L’objectif commun des parties: intégrer les sources d’énergies renouvelables aux réseaux de distribution électrique sans compromettre leur stabilité. En combinant leur expertise respective, Eaton et Nissan cherchent à concevoir et mettre en marché un système de stockage et de contrôle autonome de l’énergie afin d’offrir une seconde vie à la batterie automobile LEAF. Concrètement, l’usage de cette batterie recyclée serait combiné par intermittence à des panneaux solaires photovoltaïques afin d’alimenter une résidence en énergie.
« Les batteries ont une longévité bien supérieure à la durée de vie utile d’une voiture, explique Robert Lujan, responsable des véhicules électriques chez Nissan Global. Nous produisons depuis des années les batteries de nos véhicules électriques, et ce projet va nous permettre de prolonger la durée de vie de nos modèles 24 kWh en les utilisant dans d’autres applications après leur usage dans un véhicule ».
Alimentation en continu
Ce système de stockage de l’énergie permettrait de profiter d’une alimentation en électricité continue, stable et efficace, en plus d’éviter les pointes de consommation alors que le réseau électrique est engorgé ou le recours à des générateurs diesel, combustible polluant et dispendieux.
« C’est une solution durable pour récupérer une batterie d’auto en fin de vie et d’en faire de la valorisation directe », de commenter Mourad Ben Amor, directeur et fondateur du Laboratoire interdisciplinaire de recherche en ingénierie durable et écoconception au département de génie civil de l’Université de Sherbrooke. Pour cet expert, cette vision innovante s’avère des plus intéressantes au point de vue environnemental, une façon efficace de diminuer la pression sur le réseau électrique, surtout en période de pointe ou hivernale.

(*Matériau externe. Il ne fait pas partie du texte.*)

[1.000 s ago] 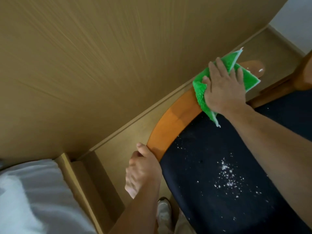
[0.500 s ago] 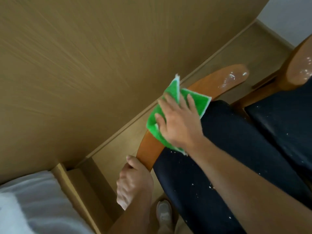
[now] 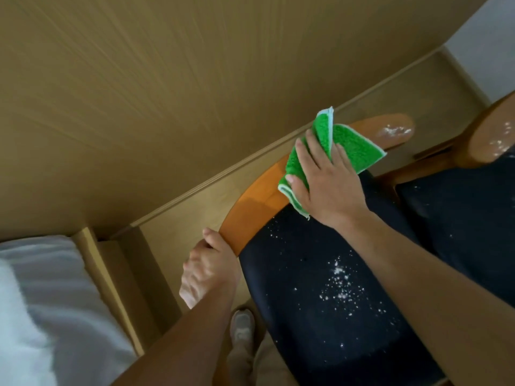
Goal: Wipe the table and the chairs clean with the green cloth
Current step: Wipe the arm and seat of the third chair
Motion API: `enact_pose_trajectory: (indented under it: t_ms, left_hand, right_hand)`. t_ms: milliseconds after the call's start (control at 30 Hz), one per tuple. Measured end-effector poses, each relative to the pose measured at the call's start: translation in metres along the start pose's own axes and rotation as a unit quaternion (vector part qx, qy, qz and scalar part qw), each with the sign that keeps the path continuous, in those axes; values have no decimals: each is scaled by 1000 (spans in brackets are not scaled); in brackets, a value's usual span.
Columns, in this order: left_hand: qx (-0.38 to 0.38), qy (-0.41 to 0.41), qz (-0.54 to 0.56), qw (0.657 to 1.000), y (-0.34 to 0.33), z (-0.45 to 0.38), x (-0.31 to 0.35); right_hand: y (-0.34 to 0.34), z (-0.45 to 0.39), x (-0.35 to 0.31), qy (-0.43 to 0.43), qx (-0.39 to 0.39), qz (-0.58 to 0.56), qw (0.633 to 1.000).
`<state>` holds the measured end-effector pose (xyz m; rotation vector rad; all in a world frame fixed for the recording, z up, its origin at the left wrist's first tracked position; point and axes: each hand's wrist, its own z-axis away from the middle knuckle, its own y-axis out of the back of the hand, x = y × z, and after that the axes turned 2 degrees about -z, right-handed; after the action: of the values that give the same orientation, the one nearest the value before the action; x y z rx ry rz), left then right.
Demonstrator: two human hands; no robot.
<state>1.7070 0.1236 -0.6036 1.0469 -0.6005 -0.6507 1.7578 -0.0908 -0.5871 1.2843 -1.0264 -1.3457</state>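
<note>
A chair with a dark navy seat [image 3: 320, 302] and a curved orange wooden armrest [image 3: 250, 215] fills the lower right. White powder is scattered over the seat and on the armrest's far tip [image 3: 393, 132]. My right hand [image 3: 326, 185] presses the folded green cloth [image 3: 351, 146] flat onto the middle of the armrest. My left hand [image 3: 206, 268] grips the armrest's near end, fingers curled around its edge.
A tan wooden wall panel [image 3: 167, 93] runs close along the chair's left side. A second wooden armrest [image 3: 490, 137], also dusted with powder, is at the right edge. White bedding [image 3: 41, 302] on a wooden frame lies lower left. My shoe [image 3: 242, 327] shows below.
My right hand slid the cloth toward me down the armrest, then back out toward the far tip. The left hand kept its grip on the near end.
</note>
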Motion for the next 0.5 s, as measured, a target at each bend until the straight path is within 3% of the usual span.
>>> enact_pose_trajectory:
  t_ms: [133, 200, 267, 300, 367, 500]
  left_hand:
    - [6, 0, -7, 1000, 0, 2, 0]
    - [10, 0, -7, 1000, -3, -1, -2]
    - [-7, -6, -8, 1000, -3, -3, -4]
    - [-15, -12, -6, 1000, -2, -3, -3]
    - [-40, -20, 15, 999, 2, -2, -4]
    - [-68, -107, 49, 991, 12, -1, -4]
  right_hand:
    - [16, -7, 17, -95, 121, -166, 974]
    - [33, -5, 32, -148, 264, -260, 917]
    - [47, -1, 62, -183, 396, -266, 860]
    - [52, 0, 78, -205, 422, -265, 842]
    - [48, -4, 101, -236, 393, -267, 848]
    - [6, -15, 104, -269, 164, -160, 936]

Pour sa part, Cyrille Brisson, vice-président marketing du secteur électrique d’Eaton, estime que « ces systèmes vont faciliter l’adoption et le développement des énergies renouvelables, donnant aux gens une plus grande maitrise de leur approvisionnement et de leur consommation électrique ».
85 % des batteries réutilisables
En plus de limiter le recours constant à des batteries neuves, le constructeur automobile Nissan souhaite éviter le gaspillage de ressources naturelles. Rappelons qu’un rapport de l’Institut des transports Mineta à l’Université d’État de San Jose prévoit que d’ici 20 ans, il y aura de 1,3 à 6,7 millions de batteries usagées disponibles sur le marché. De ces chiffres projetés, 85 % des batteries pourraient être réutilisées, alors que seulement 15% seraient trop détériorés pour servir à d’autres fins.
Toujours selon l’Institut Mineta, la valeur marchande de la batterie usagée 24 kWh de la LEAF de Nissan oscillerait autour de 2 000 et 2 700 $ U.S. Dans cette perspective, il y aurait suffisamment de batteries en circulation pour justifier le besoin de recycler cette ressource énergétique.
Ben Amor croit qu’il faut se pencher dès maintenant sur ces questions de revalorisation, alors que les voitures électriques n’ont pas atteint leur fin de vie utile. « C’est un principe similaire à celui de la biénergie, mais avec une batterie, et pas à partir de matière vierge. Les batteries sont durables, performantes, et d’autres applications peuvent être envisagées », croit-il.